If you’ve been kicking around FFZ for any length of time then you probably already know that I’m an unabashed Kotobukiya fanatic. They do amazing workmanship for reasonable prices and they often touch on many of my favorite properties. When I first saw that they were working on statues for Total Eclipse, I knew I was going to have to pick them up. It took me a little while to get around to it, but now that these three ladies are on my shelf I’m so very glad that I did. Kotobukiya also released an additional two pilot suit statues from Muv Luv Alternative, although not from the Total Eclipse series: Meiya Mitsurugi and Kagami Sumika. Unlike Yui, Cryska, and Inia, these are characters that I’m not as familiar with, but I’m still considering adding them to my collection because I think they would look great with the trio I already have. Of course, Figma has also produced some figures based off the ladies of Total Eclipse, but that’s a rabbit hole I’m trying to avoid.


Muv Luv Alternative Total Eclipse: Cryska Barchenowa Pilot Suit Statue by Kotobukiya

Last month I took a look at the first of Kotobukya’s 1:7 scale statues based on the lovely lady mech pilots of Muv Luv Alternative Total Eclipse.
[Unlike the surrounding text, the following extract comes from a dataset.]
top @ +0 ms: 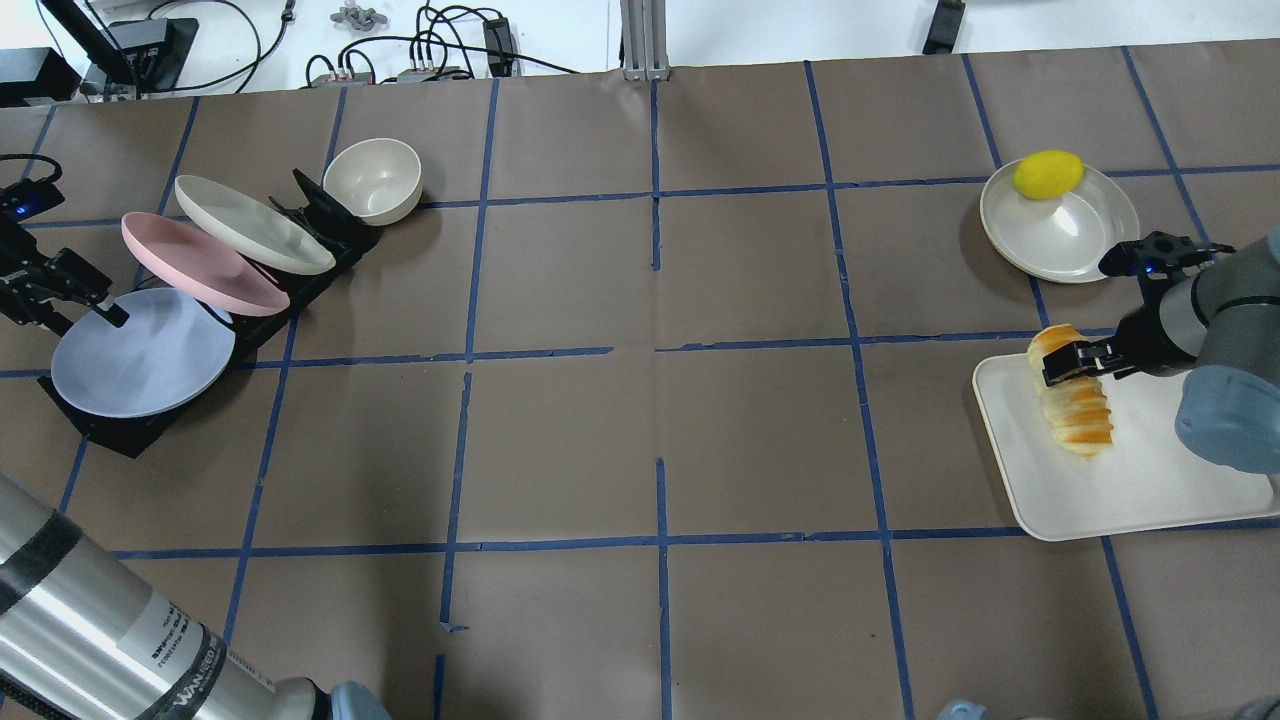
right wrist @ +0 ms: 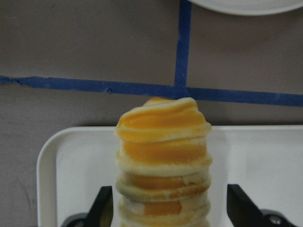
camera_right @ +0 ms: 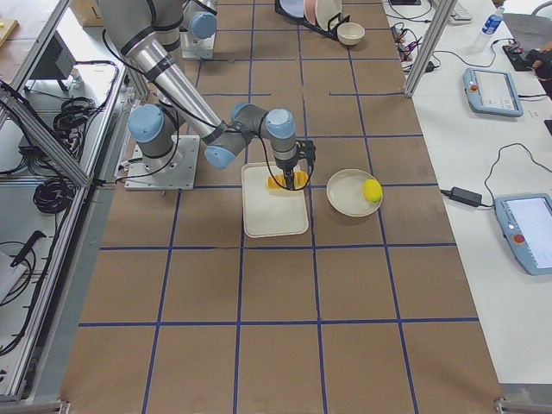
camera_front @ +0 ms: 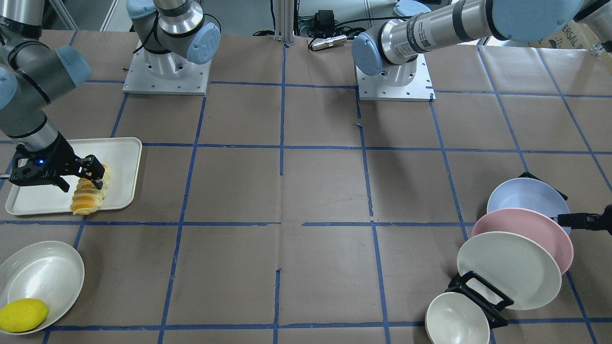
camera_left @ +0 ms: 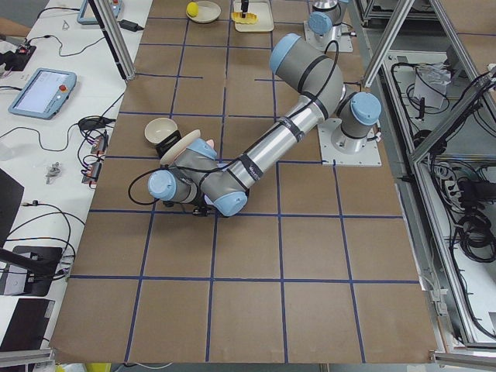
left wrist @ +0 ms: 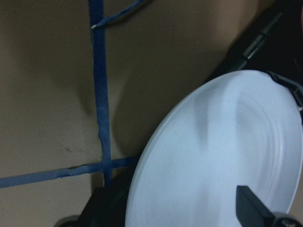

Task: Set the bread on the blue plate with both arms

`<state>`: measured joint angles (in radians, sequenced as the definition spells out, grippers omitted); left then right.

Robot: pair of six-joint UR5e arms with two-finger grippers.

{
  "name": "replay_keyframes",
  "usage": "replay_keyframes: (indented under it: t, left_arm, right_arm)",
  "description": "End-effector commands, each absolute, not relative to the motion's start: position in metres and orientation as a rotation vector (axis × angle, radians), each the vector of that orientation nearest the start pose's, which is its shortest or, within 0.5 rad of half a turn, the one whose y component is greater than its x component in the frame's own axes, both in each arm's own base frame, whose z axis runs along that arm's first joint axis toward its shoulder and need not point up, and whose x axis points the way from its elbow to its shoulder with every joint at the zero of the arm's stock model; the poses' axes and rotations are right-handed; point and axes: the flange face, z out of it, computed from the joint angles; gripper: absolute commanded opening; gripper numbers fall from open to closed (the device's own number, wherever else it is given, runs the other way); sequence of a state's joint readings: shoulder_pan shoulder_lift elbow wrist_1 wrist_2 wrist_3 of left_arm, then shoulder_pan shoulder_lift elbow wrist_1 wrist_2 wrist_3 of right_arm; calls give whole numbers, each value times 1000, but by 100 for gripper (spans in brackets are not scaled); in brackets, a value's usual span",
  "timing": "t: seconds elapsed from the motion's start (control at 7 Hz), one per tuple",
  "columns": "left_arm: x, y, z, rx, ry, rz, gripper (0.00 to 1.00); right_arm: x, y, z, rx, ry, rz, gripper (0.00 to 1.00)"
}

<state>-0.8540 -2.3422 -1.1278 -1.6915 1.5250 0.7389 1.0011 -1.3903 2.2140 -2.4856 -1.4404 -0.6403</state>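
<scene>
The bread (camera_front: 88, 198), a golden roll with cream stripes, lies on a white tray (camera_front: 119, 153) on the robot's right side. My right gripper (camera_front: 81, 184) is open and straddles the roll's upper end; in the right wrist view one finger stands on each side of the bread (right wrist: 163, 142) with small gaps. The blue plate (camera_front: 521, 196) leans in a black rack (camera_front: 478, 291) at the far left. My left gripper (camera_front: 573, 220) is at the plate's rim. In the left wrist view one finger (left wrist: 251, 208) lies over the plate's face (left wrist: 213, 156) and the jaws look open.
A pink plate (camera_front: 526, 229) and a cream plate (camera_front: 507, 267) lean in the same rack in front of the blue one. A white bowl (camera_front: 456, 320) stands beside the rack. A lemon (camera_front: 23, 315) lies in a white dish (camera_front: 48, 267) near the tray.
</scene>
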Motion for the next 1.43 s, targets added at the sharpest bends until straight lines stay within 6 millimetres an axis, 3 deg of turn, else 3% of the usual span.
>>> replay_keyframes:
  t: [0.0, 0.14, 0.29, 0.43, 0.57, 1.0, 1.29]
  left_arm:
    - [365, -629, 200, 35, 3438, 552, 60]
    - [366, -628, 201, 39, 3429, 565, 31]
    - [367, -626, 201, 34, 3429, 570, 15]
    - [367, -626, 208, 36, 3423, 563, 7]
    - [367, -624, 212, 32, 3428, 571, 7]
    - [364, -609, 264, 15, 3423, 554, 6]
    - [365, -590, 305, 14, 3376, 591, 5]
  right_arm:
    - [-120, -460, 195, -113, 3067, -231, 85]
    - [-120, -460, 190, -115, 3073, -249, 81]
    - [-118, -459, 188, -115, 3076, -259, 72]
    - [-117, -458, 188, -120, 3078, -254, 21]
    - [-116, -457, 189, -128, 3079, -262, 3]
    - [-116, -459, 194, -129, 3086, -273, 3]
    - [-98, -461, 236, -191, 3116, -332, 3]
I meant to get back to these sooner, but my receivings pile runneth over and I’ve had tons of new stuff to look at. Let’s remedy that today by checking out my second acquisition in this line, Cryska Barchenowa, the elder of the infamous Scarlet Twins!



Cryska comes in the same style window box that we saw last time with Yui. The deco is more pink than yellow and the box is landscape orientated to reflect the horizontal composition of the statue. There’s no character artwork from the series, instead the deco relies solely on photos of the statue. I suppose that’s appropriate, since the windows are rather small and so you don’t really get a good look at the entire piece until you open up the box and get her out. While the box is bi-lingual up to a point, it isn’t as Western friendly as Koto’s Bishoujo and ArtFX packages The statue comes nestled between two clear plastic trays with some minor set up required. All you need to do is put the gun in her hand and lay the figure on the base. As usual, the box is totally collector friendly.




The composition on this piece is an interesting choice. Cryska is reclining on the ground with one hand propping her up and the other holding her sidearm. I like it a lot, but one could argue it doesn’t necessarily suit Cryska’s cold and strong-willed personality. On the other hand, the addition of the gun helps bring it back home and gives me the vibe that this is her posing for the TSF Pilots Calendar. Hey, in the series, the pilots all went out to a tropical island for a photo shoot, why not do one in their suits as well? Either way, it’s certainly a fine display of cheesecake, although not nearly as gratuitous as Koto’s last treatment of Cryska clad only in a red bikini and stockings.




As with Yui, Cryska is tightly encased in her pilot suit, which is a tantalizing mix of skin tight rubber and somewhat bulkier armored parts. In this case, however, I think Cryska’s sensuous curves far outshine the downplayed angular bits that make up her boots, gloves, and shoulder armor. Plus, Cryska’s two greatest assets are pretty much staring the beholder right in the face. Best not to linger, she is an Esper after all and she knows what you’re thinking. Still, the contrast works beautifully and I like to think that the design reflects the synergy of pilot and machine that is stressed so much in the anime.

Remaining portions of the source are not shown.